Berberian Sound Studio (2013)
92 min., not rated (but equivalent to R).
"Berberian Sound Studio" is one of those obscure little films that true connoisseurs of horror cinema, especially '70s Italian giallo, should not miss. Everyone else might admire it but end up scratching their heads. Written and directed with studied verve by Peter Strickland, this moody, fascinatingly and beautifully crafted psychological drama is less of a horror film than it is an insider's look at everything that goes into post-production filmmaking, including the Foley process and vocal recordings. Then, around the halfway point, it becomes so surreal and Kafkaesque instead of going anywhere.

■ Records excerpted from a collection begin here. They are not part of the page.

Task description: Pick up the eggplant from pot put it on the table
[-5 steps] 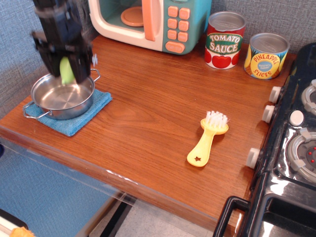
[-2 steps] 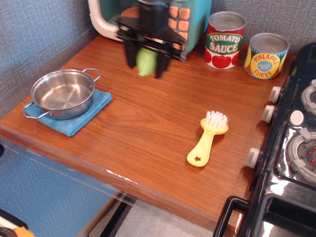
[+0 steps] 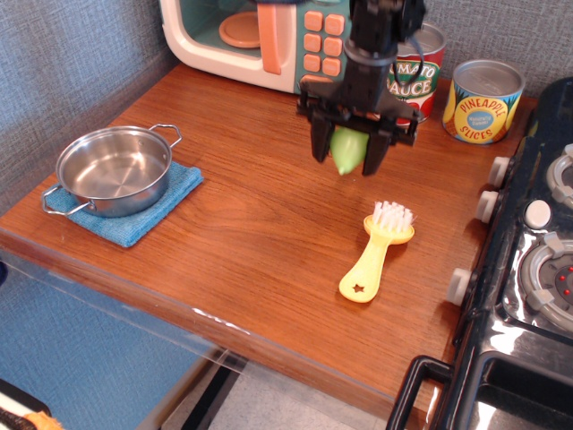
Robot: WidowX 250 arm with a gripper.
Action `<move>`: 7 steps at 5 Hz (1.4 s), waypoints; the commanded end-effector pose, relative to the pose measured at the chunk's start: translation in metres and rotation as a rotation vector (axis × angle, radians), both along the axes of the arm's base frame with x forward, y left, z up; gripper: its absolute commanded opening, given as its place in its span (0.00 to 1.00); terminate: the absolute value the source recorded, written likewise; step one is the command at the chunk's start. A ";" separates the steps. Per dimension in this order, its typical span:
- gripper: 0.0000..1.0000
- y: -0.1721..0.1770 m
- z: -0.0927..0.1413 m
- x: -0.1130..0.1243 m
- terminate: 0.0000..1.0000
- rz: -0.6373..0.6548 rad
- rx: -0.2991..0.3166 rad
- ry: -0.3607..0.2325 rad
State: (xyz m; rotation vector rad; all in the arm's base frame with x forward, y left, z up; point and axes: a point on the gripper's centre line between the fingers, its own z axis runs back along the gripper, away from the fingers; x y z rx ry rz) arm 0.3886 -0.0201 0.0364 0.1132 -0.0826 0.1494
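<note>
The light-green eggplant [image 3: 346, 150] hangs between the black fingers of my gripper [image 3: 346, 154], which is shut on it. It is held above the reddish-brown table [image 3: 260, 224], at the back middle, in front of the tomato sauce can. The steel pot [image 3: 114, 170] stands empty on the blue cloth at the far left, well apart from the gripper.
A blue cloth [image 3: 175, 190] lies under the pot. A yellow brush [image 3: 374, 250] lies just below and right of the gripper. A toy microwave [image 3: 269, 40] stands at the back, with a tomato sauce can [image 3: 413, 76] and pineapple can [image 3: 483, 100]. A black stove [image 3: 528, 260] fills the right.
My gripper has carried the eggplant from over the pot at the left, across the table to the right, to a spot near the cans. The pot is left empty.
</note>
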 end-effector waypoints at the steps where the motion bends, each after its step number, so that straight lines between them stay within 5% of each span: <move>1: 0.00 0.000 -0.008 0.020 0.00 -0.025 -0.040 -0.142; 2: 1.00 -0.002 -0.006 0.015 0.00 -0.064 -0.066 -0.136; 3: 1.00 -0.001 0.008 0.011 0.00 -0.057 -0.087 -0.136; 5: 1.00 0.012 0.078 0.002 0.00 -0.065 -0.145 -0.162; 7: 1.00 0.036 0.109 -0.045 0.00 -0.099 -0.103 -0.150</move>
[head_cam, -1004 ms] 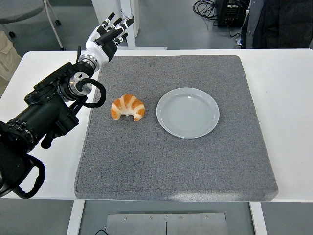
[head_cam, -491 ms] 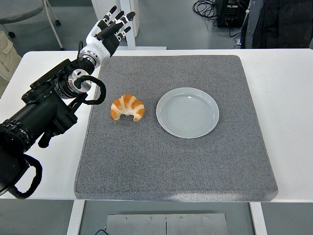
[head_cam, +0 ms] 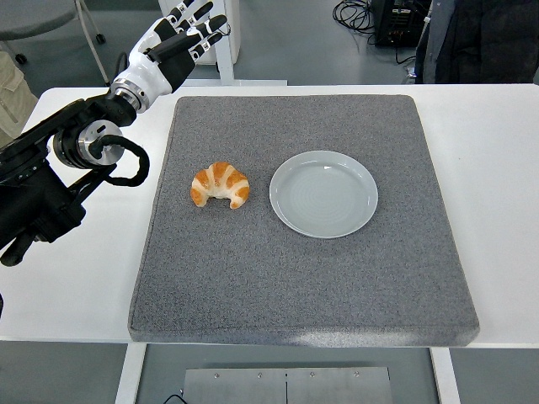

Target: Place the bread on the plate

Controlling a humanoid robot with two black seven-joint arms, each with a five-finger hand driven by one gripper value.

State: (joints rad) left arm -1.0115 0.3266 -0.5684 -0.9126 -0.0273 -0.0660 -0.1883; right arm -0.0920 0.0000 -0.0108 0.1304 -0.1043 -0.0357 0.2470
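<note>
one croissant (head_cam: 220, 184), golden-brown with pale ridges, curved ends toward the near edge, is seen on the grey mat (head_cam: 303, 286) just left of the empty grey plate (head_cam: 323, 194). left hand (head_cam: 168, 48) is raised over the tabletop's (head_cam: 488, 168) far-left corner, fingers (head_cam: 206, 30) spread, nothing held.

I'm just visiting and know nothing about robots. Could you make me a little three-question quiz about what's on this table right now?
1. True or false: the croissant lies on the plate.
2. Which side of the plate is the croissant on in the picture: A left, B right, C behind?
3. Fill in: the left robot hand holds ____.

Key: 1 false; it lies on the grey mat. 2 A. 3 nothing; its fingers are spread.
</note>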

1976, Italy: timid, reputable British sound mixer Gilderoy (Toby Jones) leaves his mum to work on "The Equestrian Vortex" in a sound studio, unaware that it would be a horror film and not about horseback riding. He's like a maestro at his soundboard but speaks very little Italian and is completely out of his element with this crew, particularly rude, condescending producer Francesco (Cosimo Fusco) and pompous director Giancarlo Santini (Antonio Mancino), who balks Gilderoy for categorizing his film as "horror." Gilderoy also has trouble getting reimbursed for his flight by Francesco and the studio's equally rude secretary (Tonia Sotiropoulou). Only vocal actress Silvia (Fatma Mohamed) shows him any kindness, as she, too, is mistreated by Santini. Painstakingly working on the film, he receives letters from his mum about raising chiffchaff chicks back home outside their window. That's when the content of his work really starts to take a toll on Gilderoy, tossing him into a strange vortex of his own.
Mostly set inside the hermetic Berberian Sound Studio, the film has a dark, quiet, controlled slow-burn mood that puts the viewer on edge without showing a drop of blood. Strickland has a skillful command of building dread and using silence, as well as sprinkling in the blood-curdling screams of the ADR actresses; the recurring, Lynchian image of a red, flashing "Silenzio" sign; and take after take of smashing and stabbing watermelons and ripping radishes to depict the recorded sounds of bodies being murdered. We never actually see a single gruesome demise or any footage from the giallo being worked on (except for the nifty, black-and-red title sequence), but suggestion is more effective, as we only hear "flesh" being mutilated and "heads" hitting the pavement. "The Equestrian Vortex" being about a witches' coven terrorizing a girls boarding school is also a nice salute to Dario Argento's "Suspiria."
Having already played Truman Capote and Alfred Hitchcock, Jones turns in yet another committed performance as a passive but compelling figure. His Gilderoy is the guiding force here, and by proxy, we're just as befuddled as he is. It's an absorbing and suggestive trip for a long time and should be building to something, but it never really gets there since there is no real rising tension. When Gilderoy starts to lose it, the film starts to lose its way and unravel like a reel. As a result, "Berberian Sound Studio" looks and sounds great as an esoteric, lovingly made homage to Argento, Mario Bava, and Lucio Fulci, but it's a half-baked film that wants to challenge the philosophy of life imitating art. Visually and sonically, it's mesmerizing; narratively, it leaves more to be desired. If anything, be sure to keep an ear out for filmmaker Strickland.